HOW TO COMPLETE THIS TASK:
The lines from the start of the data up to and including the one with "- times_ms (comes" should be returned exactly, and nothing else.

DATA PROVIDED:
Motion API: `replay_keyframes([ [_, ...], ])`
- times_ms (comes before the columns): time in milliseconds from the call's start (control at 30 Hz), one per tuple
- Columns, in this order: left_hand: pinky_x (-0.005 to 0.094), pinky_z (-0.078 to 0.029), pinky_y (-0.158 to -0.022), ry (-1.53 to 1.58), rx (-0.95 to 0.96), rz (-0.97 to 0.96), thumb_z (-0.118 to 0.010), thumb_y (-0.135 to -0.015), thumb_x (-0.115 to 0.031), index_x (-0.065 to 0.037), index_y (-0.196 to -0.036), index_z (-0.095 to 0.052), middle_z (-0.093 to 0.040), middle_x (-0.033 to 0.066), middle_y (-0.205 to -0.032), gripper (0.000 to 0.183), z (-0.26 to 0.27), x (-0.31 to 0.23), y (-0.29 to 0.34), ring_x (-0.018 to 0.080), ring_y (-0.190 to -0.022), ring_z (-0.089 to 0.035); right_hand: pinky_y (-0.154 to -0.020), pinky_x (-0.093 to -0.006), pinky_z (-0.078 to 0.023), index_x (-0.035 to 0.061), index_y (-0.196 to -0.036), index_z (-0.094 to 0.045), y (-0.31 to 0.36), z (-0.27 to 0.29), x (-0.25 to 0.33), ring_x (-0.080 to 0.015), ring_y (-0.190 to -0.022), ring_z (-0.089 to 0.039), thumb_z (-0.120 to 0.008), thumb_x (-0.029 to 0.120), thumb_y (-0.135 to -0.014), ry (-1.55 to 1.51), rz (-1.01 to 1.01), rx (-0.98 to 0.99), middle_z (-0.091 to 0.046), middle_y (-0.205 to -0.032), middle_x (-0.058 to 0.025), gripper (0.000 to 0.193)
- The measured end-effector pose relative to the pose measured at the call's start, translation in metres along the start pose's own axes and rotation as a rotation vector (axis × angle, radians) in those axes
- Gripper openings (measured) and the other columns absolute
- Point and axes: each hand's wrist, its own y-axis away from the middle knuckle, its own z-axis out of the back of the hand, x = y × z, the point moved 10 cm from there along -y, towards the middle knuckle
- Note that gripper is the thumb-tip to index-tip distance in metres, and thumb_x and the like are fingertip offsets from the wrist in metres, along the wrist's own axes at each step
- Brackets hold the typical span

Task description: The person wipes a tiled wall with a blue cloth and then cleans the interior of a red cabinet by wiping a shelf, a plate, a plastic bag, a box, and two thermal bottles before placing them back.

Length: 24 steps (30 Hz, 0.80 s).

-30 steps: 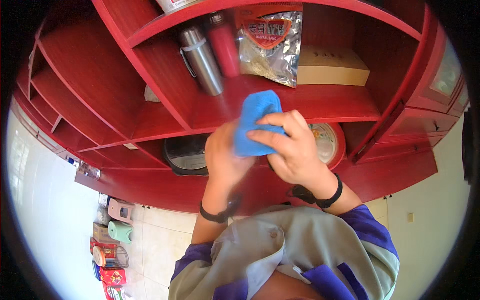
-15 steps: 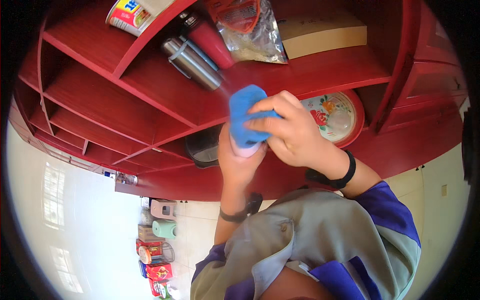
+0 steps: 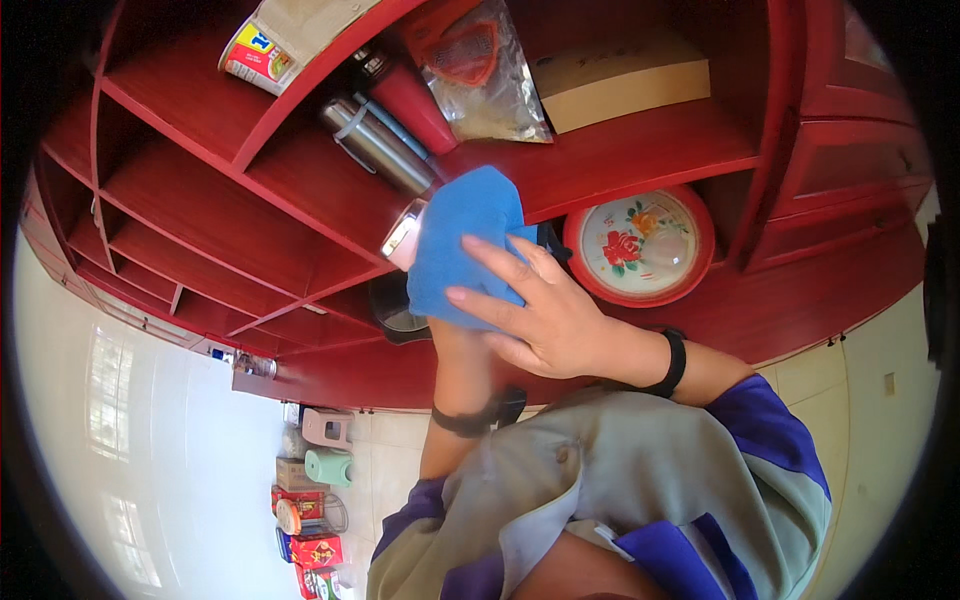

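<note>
A blue cloth [image 3: 465, 230] is draped over a pale pink container [image 3: 402, 238], probably a bottle or cup. Only the container's end with a shiny rim shows, left of the cloth. A dark piece [image 3: 553, 243] sticks out on the cloth's right side; I cannot tell whether it belongs to the container. My right hand [image 3: 540, 315] presses the cloth against the container, its fingers spread over the fabric. Behind the cloth, my left hand [image 3: 450, 335] supports the container from below; its fingers are hidden. Both hands are in front of the red shelf unit [image 3: 640, 150].
On the upper shelf lie a steel flask [image 3: 375, 145], a red bottle [image 3: 418, 105], a clear plastic bag [image 3: 490, 90] and a cardboard box [image 3: 630, 95]. A flowered round tray [image 3: 640, 290] leans at right, a dark bowl-like thing [image 3: 395, 315] sits left. Stools [image 3: 328, 466] stand on the floor.
The container has swung from upright to lying across, its rimmed end now at left. The cloth has spread wider over it, and my right hand has moved lower, uncovering the tray.
</note>
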Motion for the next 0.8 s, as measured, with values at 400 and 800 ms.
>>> replay_keyframes([
  [400,0.0382,-0.041,-0.095,0.005,0.143,-0.138,-0.062,-0.083,-0.027,-0.001,-0.131,-0.031,-0.049,0.013,-0.12,0.063,-0.033,-0.021,-0.003,0.0233,-0.11,-0.051,-0.101,-0.0409,-0.034,-0.0009,-0.135,-0.035,-0.006,-0.001,-0.049,-0.0407,-0.12,-0.041,-0.055,0.024,-0.087,-0.392,-0.283,-0.032,-0.037,-0.133,-0.0253,0.057],
  [800,0.0366,-0.042,-0.098,-0.124,0.004,-0.182,-0.061,-0.088,-0.027,-0.004,-0.133,-0.034,-0.048,0.0125,-0.126,0.058,-0.021,-0.014,0.001,0.022,-0.112,-0.052,-0.091,-0.0471,-0.042,0.0049,-0.134,-0.039,-0.001,-0.004,-0.042,-0.0426,-0.108,-0.047,-0.057,0.026,-0.085,-0.127,-0.306,0.033,-0.041,-0.127,-0.0244,0.057],
])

THE COMPLETED TASK:
Motion API: `replay_keyframes([ [_, ...], ])`
- times_ms (comes before the columns): time in milliseconds from the call's start (control at 30 Hz), one per tuple

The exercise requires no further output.